> -----Original Message-----
> From: Eric Peers [mailto:eric_at_missinglinktools.com]
> Sent: dinsdag 6 juli 2010 22:46
> To: Daniel Shahaf
> Cc: users_at_subversion.apache.org
> Subject: Re: Performance of svn+ssh vs. file for multiple files
>
> Good suggestion Daniel. While this does markedly improve performance,
> it
> does so at the expense of changing the underlying protocol.
> Unfortunately, I'm not at liberty to change the underlying protocol - I
> have customers that define the protocol, I don't. So my "program" needs
> to access their repos using their protocols.
>
> But the results:
> ssh port forwarding to an active svnserve takes about 2.5s.
> pure svnserve takes roughly 2s
>
> svnserve -d --listen-port 8000
> ssh epeers_at_localhost -L 3690:localhost:8000
> ...then run my svn update commands...
>
> --eric
>
> On 07/06/2010 12:52 PM, Daniel Shahaf wrote:
> > Have you tried using SSH port forwarding instead of svn+ssh://?
> >
> > Daniel
> > (perhaps one of the other devs will address the points you made; I'm
> > myself not familiar with that part of the code)
> >
> > Eric Peers wrote on Tue, 6 Jul 2010 at 21:17 -0000:
> >
> >> Howdy,
> >>
> >> I've got a program that needs to checkout specific files at specific
> versions.
> >> In this particular case a branch does not make sense. I have found
> that the
> >> performance of svn+ssh in this case is very bad.
> >>
> >> I run the rough equivalent of:
> >> svn update -r 2 file1 file2 file3 file4 file5
> >> svn update -r 3 file6 file7 file8 file9 file10
> >>
> >> overall I have about 100 such files, and 2 svn update calls. I've
> accomplished
> >> this with an xargs frontend to svn so as to not overrun the cmdline.

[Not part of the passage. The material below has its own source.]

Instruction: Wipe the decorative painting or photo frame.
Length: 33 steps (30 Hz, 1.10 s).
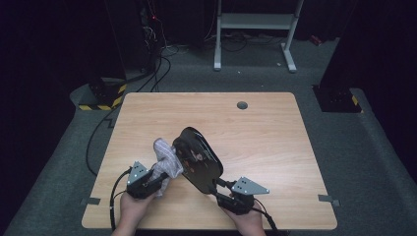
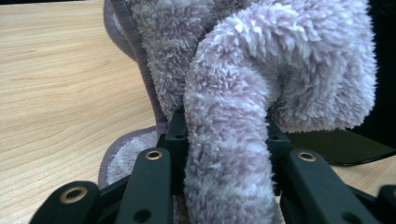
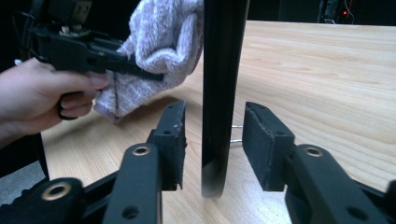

What you see is that updating a simple tree takes approximately the same
amount of time: most of the time is spend on creating the connection and
exchanging information on what to update.
But in case of a recursive update below a root, all information is
transferred at once. The 'svn update TARGET1 TARGET2.... TARGETn' performs a
separate tree update for every individual selected target.
To speed things up it would be interesting to know why you really need to
update the specific files here, or can you switch to updating per directory?
Do you need to skip a specific file?
If you update specific files there are some kinds of changes you will never
receive (e.g. New files or property changes on the directory), and you won't
get a completely single revision working copy. (Which would actually give
the best svn update performance as the client can just tell the repository:
I have this tree at revision N; do you have changes for me?)